Let $X_k$ be the number of heads observed when tossing coin $k$ $n_k$ times. Each coin has it's own independent heads probability $p_k$:
$$ X_k \sim \text{Binomial}(n_k, p_k) $$
Each $p_k$ is drawn from some distribution $P$. I am interested in conducting a hypothesis test to test whether $P$ has mean $\frac{1}{2}$. Is there an appropriate testing framework to use?
Does the choice of $P$ matter (a lot?). $P$ will be a reasonably nice distribution (eg continuous, unimodal).
I know this question may not be fully precisely stated - the question is motivated by the design of a biological experiment. Any ideas or references would be appreciated.

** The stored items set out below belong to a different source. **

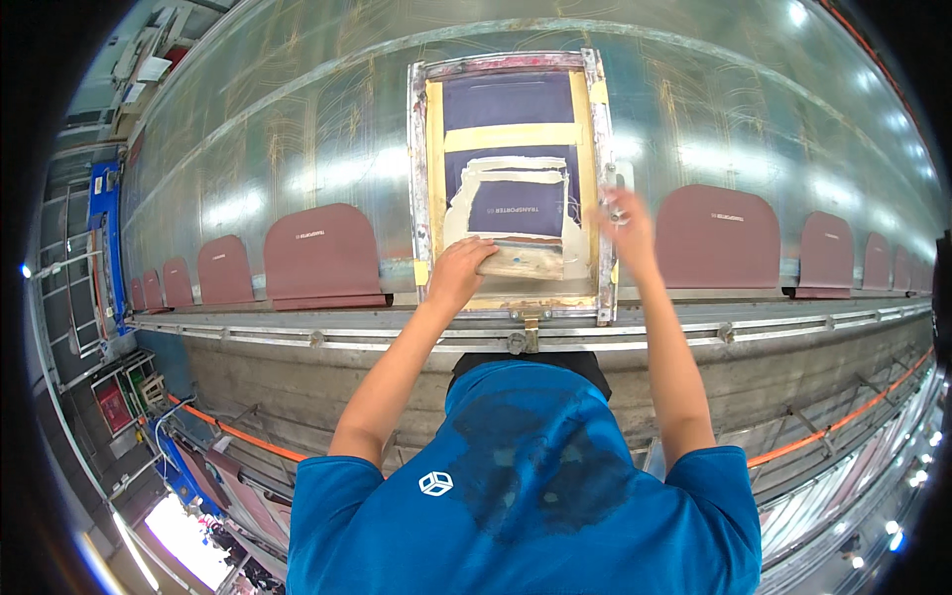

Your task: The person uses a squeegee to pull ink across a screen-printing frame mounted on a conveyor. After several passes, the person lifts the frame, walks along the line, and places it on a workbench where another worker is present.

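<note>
A screen-printing frame (601,129) lies on the long table before me, its dark purple mesh (508,99) edged with yellow tape. Pale cream ink (459,213) surrounds a window of mesh bearing small light lettering. A squeegee with a worn wooden handle (535,262) rests across the near part of the screen. My left hand (460,272) is closed on the left end of that squeegee. My right hand (629,230) is by the frame's right rail, near a small metal fitting. Motion smears its fingers, so I cannot tell whether they grip anything.
Maroon panels with rounded tops, such as the left one (322,253) and the right one (718,238), lie in a row on the shiny table (297,109). A metal rail (397,340) with knobs runs along the near edge. A bracket (532,327) joins frame and rail.
</note>
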Motion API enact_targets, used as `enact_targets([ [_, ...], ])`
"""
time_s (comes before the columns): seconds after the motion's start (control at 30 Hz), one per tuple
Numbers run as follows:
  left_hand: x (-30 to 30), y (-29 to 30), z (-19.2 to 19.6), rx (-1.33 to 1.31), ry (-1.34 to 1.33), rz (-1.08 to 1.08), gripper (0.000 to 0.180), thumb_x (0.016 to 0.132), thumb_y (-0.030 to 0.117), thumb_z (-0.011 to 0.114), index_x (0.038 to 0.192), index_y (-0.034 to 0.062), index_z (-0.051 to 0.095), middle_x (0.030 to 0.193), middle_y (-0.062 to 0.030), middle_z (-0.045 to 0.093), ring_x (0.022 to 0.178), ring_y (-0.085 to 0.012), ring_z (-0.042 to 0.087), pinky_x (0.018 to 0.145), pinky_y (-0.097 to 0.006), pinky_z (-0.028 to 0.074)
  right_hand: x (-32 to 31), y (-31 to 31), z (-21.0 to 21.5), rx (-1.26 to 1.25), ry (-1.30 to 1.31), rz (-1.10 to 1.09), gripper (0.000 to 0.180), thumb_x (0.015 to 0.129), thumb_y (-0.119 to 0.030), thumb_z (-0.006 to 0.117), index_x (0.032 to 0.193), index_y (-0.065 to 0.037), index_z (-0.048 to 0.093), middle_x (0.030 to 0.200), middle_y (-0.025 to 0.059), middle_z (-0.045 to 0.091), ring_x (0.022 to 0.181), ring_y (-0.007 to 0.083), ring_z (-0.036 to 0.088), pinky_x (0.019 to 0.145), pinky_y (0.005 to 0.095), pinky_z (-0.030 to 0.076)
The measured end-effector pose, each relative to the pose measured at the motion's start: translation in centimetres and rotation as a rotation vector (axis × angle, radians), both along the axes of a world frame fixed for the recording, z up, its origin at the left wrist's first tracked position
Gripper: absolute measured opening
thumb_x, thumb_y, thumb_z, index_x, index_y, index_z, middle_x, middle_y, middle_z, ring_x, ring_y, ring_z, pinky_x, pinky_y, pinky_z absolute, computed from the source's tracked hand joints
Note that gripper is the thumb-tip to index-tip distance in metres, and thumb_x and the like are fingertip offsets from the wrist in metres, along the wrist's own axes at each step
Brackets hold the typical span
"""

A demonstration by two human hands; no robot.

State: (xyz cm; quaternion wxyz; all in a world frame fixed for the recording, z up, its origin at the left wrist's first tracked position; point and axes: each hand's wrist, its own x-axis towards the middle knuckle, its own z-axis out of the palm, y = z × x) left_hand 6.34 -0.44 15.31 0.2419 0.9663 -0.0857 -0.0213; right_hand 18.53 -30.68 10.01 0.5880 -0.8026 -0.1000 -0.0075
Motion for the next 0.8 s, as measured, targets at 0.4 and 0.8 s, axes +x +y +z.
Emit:
enact_targets([
  [0.4, -0.5, -14.8, -10.8, -0.089, -0.061, -0.018, 0.064, 0.063, -0.006, 0.071, 0.125, 0.0090, 0.064, 0.134, -0.0080, 0.062, 0.130, -0.0297, 0.052, 0.112, -0.041, 0.042, 10.1, -14.6, -11.9, -0.221, 0.018, -0.450, 0.022, 0.095, -0.030, 0.065, 0.108, -0.012, 0.070, 0.063, 0.0039, 0.051, 0.060, 0.0160, 0.047, 0.059, 0.0364, 0.041],
  [0.8, -6.4, -6.1, -7.5, -0.031, -0.052, 0.206, 0.063, 0.062, -0.005, 0.071, 0.123, 0.0099, 0.067, 0.130, -0.0074, 0.065, 0.125, -0.0300, 0.057, 0.106, -0.040, 0.047, 4.3, -1.4, -8.8, -0.015, 0.116, -0.338, 0.020, 0.098, -0.028, 0.061, 0.110, -0.013, 0.067, 0.062, 0.0046, 0.050, 0.058, 0.0137, 0.045, 0.058, 0.0335, 0.041],
])
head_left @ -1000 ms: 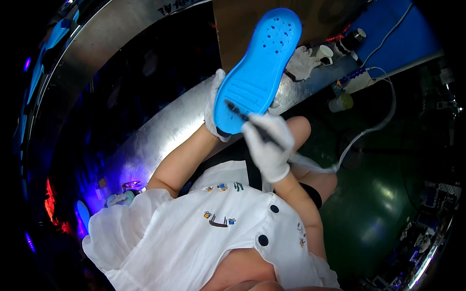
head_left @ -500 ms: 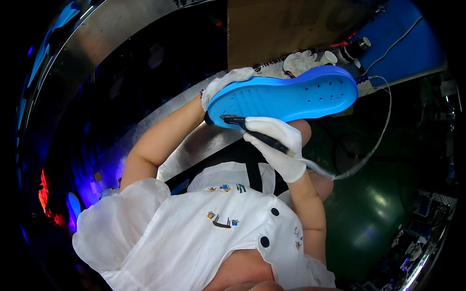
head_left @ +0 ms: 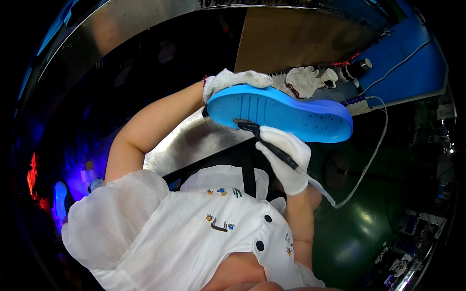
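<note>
A bright blue shoe sole (head_left: 281, 109) is held up in front of me, its ridged wide end to the left and its dotted end to the right. My left hand (head_left: 238, 80), in a whitish glove, grips it along the far edge at the ridged end; most of the fingers are hidden behind it. In a white glove, my right hand (head_left: 291, 157) is closed around a slim black tool (head_left: 276, 151) with a dark, brush-like tip. That tip lies at the sole's near edge by the ridges. A pale tube (head_left: 359, 186) runs from the tool's rear end.
Beyond the sole are a loose white glove (head_left: 303, 80), a white cup (head_left: 329, 77) and a black flask (head_left: 357, 69). Brown cardboard (head_left: 301, 41) lies at the back, a blue board (head_left: 403, 72) at the right. A metal surface (head_left: 182, 145) is under my left arm.
The sole has tilted, its dotted end now lower. The tool's tip has shifted right along the near edge, away from the ridged end's tip. Both hands keep their hold.
</note>
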Demonstrator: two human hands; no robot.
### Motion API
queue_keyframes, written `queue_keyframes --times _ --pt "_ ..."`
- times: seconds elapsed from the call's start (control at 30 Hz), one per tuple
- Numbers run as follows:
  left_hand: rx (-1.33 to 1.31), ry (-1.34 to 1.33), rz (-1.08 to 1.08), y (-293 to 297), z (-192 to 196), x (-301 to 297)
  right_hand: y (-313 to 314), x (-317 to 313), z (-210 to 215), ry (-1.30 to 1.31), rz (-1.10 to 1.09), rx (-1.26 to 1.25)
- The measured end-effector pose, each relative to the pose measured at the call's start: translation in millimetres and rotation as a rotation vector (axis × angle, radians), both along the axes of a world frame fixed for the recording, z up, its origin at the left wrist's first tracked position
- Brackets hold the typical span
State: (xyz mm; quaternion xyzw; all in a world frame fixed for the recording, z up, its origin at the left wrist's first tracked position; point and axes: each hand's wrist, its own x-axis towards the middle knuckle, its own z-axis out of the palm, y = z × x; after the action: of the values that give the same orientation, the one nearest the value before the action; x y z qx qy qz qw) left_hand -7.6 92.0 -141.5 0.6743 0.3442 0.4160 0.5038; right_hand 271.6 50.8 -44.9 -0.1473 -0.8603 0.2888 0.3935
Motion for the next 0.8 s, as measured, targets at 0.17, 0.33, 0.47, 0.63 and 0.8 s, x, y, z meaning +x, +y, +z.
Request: queue_keyframes --times 0.17,0.33,0.47,0.63,0.8 --pt "0.33 0.064 -0.049 20.8 -7.6 -5.4 -21.0 7.1 25.7 -0.257 0.069 0.173" --pt "0.171 0.213 0.077 -12.9 39.3 -2.9 -9.4 13.3 21.5 -0.215 -0.004 0.235" --pt "-0.563 -0.052 0.42 -20.1 56.4 10.6 -2.9 18.8 13.4 -0.044 -0.049 0.264" --pt "-0.336 -0.014 0.29 -20.6 68.3 -2.2 -14.3 20.9 36.7 -0.278 -0.018 0.43" --pt "-0.595 -0.176 0.324 -41.2 120.8 13.5 9.2 28.1 29.6 -0.084 -0.146 0.371"
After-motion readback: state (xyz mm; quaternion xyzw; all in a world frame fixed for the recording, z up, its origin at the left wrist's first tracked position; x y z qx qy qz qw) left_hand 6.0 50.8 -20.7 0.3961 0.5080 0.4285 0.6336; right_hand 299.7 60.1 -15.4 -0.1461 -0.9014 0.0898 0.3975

Let's take $P$ to be distributed as $G/(G+H)$ where $G$ and $H$ are iid Poisson with parameter $\lambda_k$. I'd be interested in the answer with $\lambda \in [10,100]$. This may be intractable. I'd also be interested in the answer with a more simple $P$, say the hat distribution on $[a,1−a]$. It would be great if there was an (approximate) answer that depends only on the moments of $P$.
The spirit of the question is really to understand the relationship between $n$ and $k$. In order to have a powerful test, should I flip more coins, or should I flip each coin more often?
You could structure this as a Bayesian hierarchical model and analyze the posterior distribution of $ P $ conditioned on your "populations" which are the coin toss outcomes under each $ p_k $. This is, of course, just one example.
The precise distribution of $ P $ will definitely depend on your choice of prior on $ P $, but at the end of the day you can always numerically approximate the posterior distribution of $ P $.